Image by Bishwas Bajracharya from Pixabay
In the few years I’ve spent investigating the role of research in creative writing, I’ve started thinking a lot about the role research plays in my own creative work, and how that’s changed as a result of my scholarly work.
I write fiction for fun, which I know is a statement that is likely to make a lot of professional writers grind their teeth at least a little. In saying that writing is a form of play for me, I’m not trying to trivialize or diminish what professional writers do or how much work it is. But in this life there are people who knit without the goal of one day becoming a fashion designer. There are people who run without the goal of one day becoming an Olympic athlete. And there are people who write without the goal of one day becoming a bestselling author. Or even getting published.
Because fiction writing is a form of play for me, I don’t focus that much on the quality of what I’m writing. Questions of authenticity and accuracy are pretty much moot. Which means research is pretty moot too. So except for a quick Google search here or there, I have always tended to paper over gaps in my knowledge with imagination or, frankly, BS. What does it matter? No one’s ever going to see any of it.

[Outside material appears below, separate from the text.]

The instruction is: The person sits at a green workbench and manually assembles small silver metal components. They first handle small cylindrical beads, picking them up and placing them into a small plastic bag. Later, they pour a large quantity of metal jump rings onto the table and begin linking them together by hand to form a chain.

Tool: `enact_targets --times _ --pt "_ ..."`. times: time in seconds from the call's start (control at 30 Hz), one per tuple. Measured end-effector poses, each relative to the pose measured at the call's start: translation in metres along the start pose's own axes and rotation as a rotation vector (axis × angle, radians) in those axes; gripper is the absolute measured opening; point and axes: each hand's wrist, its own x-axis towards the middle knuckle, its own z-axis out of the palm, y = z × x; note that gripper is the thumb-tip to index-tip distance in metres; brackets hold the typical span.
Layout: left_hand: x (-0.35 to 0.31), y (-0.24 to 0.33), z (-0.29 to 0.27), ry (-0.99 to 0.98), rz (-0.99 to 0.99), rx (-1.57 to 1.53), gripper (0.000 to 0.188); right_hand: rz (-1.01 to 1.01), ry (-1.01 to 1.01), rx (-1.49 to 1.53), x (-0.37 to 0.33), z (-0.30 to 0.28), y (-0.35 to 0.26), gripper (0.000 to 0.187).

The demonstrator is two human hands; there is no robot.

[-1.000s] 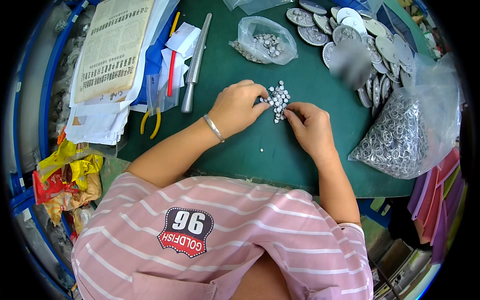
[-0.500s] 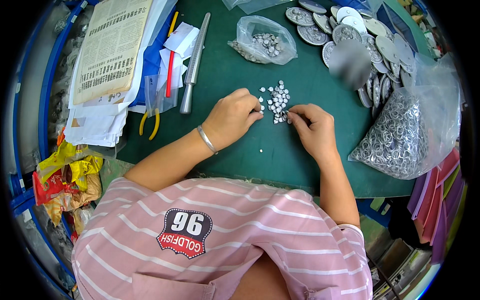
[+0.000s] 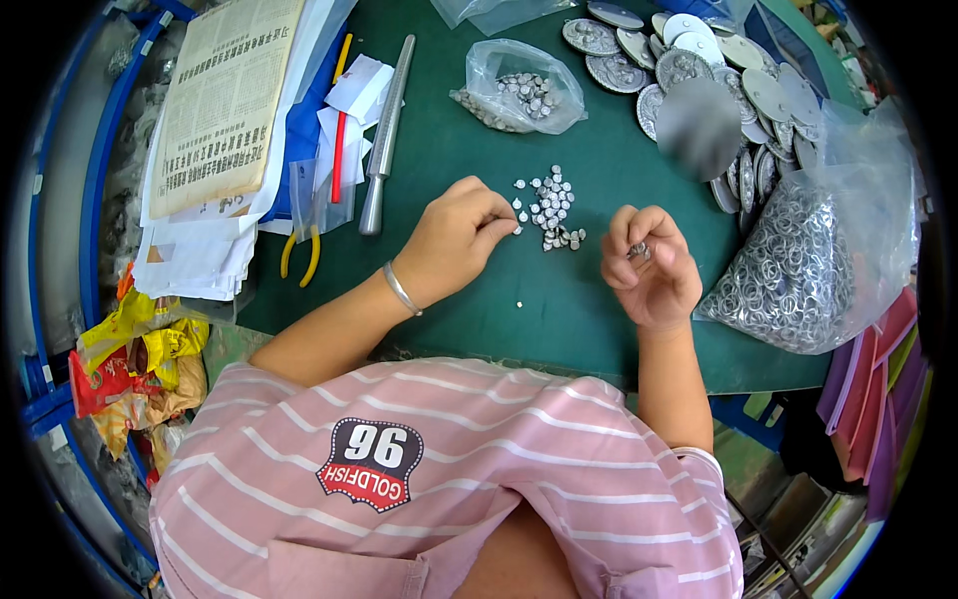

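Observation:
A small heap of tiny silver pieces (image 3: 551, 207) lies on the green mat (image 3: 559, 299). My left hand (image 3: 454, 240) rests on the mat at the heap's left edge, its thumb and forefinger pinched on one piece. My right hand (image 3: 651, 265) is lifted to the right of the heap, palm turned up, fingers curled around a few small silver pieces. One stray piece (image 3: 520, 304) lies alone on the mat nearer me. A silver bracelet (image 3: 401, 290) circles my left wrist.
A clear bag of silver rings (image 3: 798, 270) sits at the right, with round metal discs (image 3: 699, 60) behind it. A smaller bag of pieces (image 3: 519, 90) lies beyond the heap. A metal mandrel (image 3: 384, 130), yellow-handled pliers (image 3: 299, 255) and stacked papers (image 3: 225, 100) lie at the left.
My right hand has drawn back from the heap to the right and turned palm up with pieces in it. My left hand stays at the heap's left edge.

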Motion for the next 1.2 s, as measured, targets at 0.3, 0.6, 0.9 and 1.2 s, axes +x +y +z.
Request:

But in studying creative research, I thought it might be interesting to start practicing some of what I was trying to preach. Or at least attempt to explore the role of research in my own work so that when I talk to authors about their creative research, I have some experience of my own to work from.

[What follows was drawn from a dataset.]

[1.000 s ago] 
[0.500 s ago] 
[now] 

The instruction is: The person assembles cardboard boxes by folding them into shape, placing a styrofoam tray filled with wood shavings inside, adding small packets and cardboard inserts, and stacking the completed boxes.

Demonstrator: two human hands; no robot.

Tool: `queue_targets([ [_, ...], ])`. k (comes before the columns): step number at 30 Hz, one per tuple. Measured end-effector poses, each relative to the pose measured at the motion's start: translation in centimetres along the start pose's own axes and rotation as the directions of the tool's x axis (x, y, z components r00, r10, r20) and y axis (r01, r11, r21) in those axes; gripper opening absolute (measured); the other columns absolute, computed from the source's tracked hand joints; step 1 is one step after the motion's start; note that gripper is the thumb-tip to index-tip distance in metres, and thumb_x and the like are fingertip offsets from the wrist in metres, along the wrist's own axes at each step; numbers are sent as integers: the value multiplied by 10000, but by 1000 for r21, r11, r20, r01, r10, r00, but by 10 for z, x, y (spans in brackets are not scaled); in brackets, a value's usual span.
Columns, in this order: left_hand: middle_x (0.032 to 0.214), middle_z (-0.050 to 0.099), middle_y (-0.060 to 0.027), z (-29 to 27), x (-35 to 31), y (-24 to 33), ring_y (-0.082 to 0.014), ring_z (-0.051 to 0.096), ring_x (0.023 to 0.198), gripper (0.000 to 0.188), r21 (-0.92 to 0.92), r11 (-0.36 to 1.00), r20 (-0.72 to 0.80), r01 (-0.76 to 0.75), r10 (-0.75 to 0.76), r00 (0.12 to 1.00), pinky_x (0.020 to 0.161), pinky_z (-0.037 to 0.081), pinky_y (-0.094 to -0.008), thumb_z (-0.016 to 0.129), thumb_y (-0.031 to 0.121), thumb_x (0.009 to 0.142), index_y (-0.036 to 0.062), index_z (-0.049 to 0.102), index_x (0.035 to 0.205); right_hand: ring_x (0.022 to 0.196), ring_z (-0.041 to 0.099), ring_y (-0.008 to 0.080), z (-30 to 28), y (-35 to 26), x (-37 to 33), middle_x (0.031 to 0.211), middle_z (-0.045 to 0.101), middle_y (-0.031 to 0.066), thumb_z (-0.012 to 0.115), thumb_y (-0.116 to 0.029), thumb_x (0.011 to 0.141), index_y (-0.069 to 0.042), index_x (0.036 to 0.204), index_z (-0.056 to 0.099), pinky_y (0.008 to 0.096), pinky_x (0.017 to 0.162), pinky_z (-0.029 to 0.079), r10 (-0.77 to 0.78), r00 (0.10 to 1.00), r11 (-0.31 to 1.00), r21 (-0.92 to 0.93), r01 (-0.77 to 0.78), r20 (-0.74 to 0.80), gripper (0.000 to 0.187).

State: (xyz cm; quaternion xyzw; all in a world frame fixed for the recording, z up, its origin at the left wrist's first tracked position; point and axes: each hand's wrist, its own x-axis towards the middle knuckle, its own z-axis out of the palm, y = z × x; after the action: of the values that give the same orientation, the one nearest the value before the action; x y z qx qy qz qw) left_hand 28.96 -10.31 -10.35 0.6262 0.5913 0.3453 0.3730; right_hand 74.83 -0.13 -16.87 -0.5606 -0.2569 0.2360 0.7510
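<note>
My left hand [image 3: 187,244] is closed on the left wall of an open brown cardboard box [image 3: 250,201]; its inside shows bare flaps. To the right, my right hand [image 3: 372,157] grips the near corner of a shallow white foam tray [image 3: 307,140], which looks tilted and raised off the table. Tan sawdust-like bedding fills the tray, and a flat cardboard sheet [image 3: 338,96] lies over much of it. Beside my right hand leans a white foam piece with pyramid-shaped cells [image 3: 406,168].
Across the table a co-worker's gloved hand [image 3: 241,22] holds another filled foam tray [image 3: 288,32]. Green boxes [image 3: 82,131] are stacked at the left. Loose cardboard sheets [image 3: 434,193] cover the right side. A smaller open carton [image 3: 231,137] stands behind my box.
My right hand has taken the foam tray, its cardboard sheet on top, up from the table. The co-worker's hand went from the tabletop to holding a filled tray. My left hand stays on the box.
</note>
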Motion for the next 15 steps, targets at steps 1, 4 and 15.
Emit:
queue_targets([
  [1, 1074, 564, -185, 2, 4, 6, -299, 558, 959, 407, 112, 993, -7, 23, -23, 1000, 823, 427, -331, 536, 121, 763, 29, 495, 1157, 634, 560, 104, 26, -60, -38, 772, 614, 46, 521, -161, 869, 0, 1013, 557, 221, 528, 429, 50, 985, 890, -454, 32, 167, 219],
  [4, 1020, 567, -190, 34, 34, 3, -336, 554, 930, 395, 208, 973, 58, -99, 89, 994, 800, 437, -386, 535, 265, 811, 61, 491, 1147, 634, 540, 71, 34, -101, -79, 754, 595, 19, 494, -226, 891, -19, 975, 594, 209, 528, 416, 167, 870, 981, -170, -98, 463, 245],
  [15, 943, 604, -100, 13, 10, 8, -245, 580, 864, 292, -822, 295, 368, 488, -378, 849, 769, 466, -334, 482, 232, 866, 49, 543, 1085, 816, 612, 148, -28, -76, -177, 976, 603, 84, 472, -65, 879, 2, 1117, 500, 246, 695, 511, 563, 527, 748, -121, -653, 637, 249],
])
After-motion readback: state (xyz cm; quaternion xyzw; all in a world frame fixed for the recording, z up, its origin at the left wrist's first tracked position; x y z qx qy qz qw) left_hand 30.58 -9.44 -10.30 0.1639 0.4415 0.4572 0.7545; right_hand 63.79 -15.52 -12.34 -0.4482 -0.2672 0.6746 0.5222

So I recently finished a novel-length story that I’ve been working on for roughly a year and a half. I have a drawer full of stories like this—finished drafts of works that I have little or no intention of returning to. This time, rather than moving on to the next idea or the next project, I felt compelled to go back and actually try to revise what I had done. If nothing else, I wanted to spend more time with these characters and, after spending a lot of time reading about revision, I wanted to see what the process was actually like.